▶ _Exercise_:
When you transcribe the lines below, keep every word the same and leave the pictures behind.

══════

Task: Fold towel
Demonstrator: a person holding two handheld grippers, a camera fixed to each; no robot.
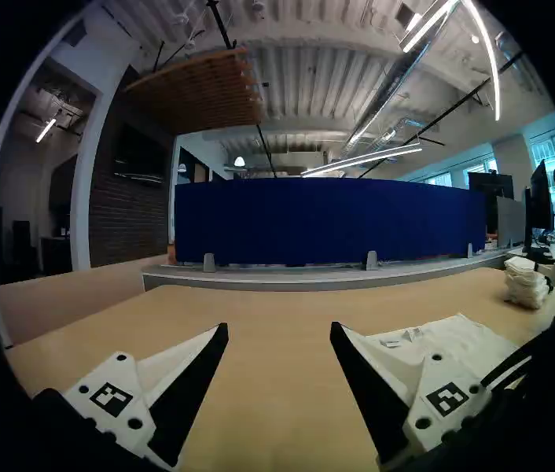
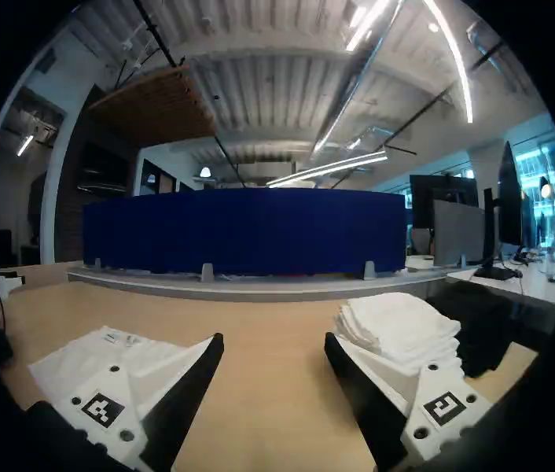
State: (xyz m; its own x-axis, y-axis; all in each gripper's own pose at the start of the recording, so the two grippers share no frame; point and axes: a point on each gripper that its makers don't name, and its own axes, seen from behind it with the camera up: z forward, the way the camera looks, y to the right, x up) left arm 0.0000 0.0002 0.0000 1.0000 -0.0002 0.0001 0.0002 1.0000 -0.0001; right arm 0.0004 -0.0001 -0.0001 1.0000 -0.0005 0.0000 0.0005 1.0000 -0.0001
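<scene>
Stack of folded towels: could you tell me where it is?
In the right gripper view, the stack of folded towels sits on the table right of the right tool.

Bright, even indoor light, mostly from long strip lights [image 1: 364,160] on the ceiling; clips to pure white along those strips. Takes in cooler daylight from windows [image 1: 551,153] at the right edge. Throws only faint, soft shadows on the desk [image 1: 277,315], with a mild sheen there. Holds fold detail in the white stack of towels [image 2: 399,322]. Sharp at centre; bends straight lines hard and darkens toward the round edges in both views.
</scene>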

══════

▶ _Written answer_:
Task: Fold towel
Demonstrator: a person holding two handheld grippers, a camera fixed to each; no robot.
State: (xyz m; its own x-axis, y-axis; all in each gripper's own pose at the start of the recording, so the two grippers share no frame; point and axes: a point on each gripper that its makers don't name, and its own axes, seen from behind it with the camera up: z forward, the way the camera looks, y to the right, x up) left arm 0.0000 0.0002 0.0000 1.0000 -0.0002 0.0001 0.0002 1.0000 -0.0001; right arm 0.0004 -0.0001 -0.0001 1.0000 -0.0005 0.0000 0.0005 1.0000 -0.0001
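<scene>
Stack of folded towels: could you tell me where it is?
In the right gripper view, the stack of folded towels sits on the table right of the right tool.

Bright, even indoor light, mostly from long strip lights [image 1: 364,160] on the ceiling; clips to pure white along those strips. Takes in cooler daylight from windows [image 1: 551,153] at the right edge. Throws only faint, soft shadows on the desk [image 1: 277,315], with a mild sheen there. Holds fold detail in the white stack of towels [image 2: 399,322]. Sharp at centre; bends straight lines hard and darkens toward the round edges in both views.
</scene>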

No additional answer text is required.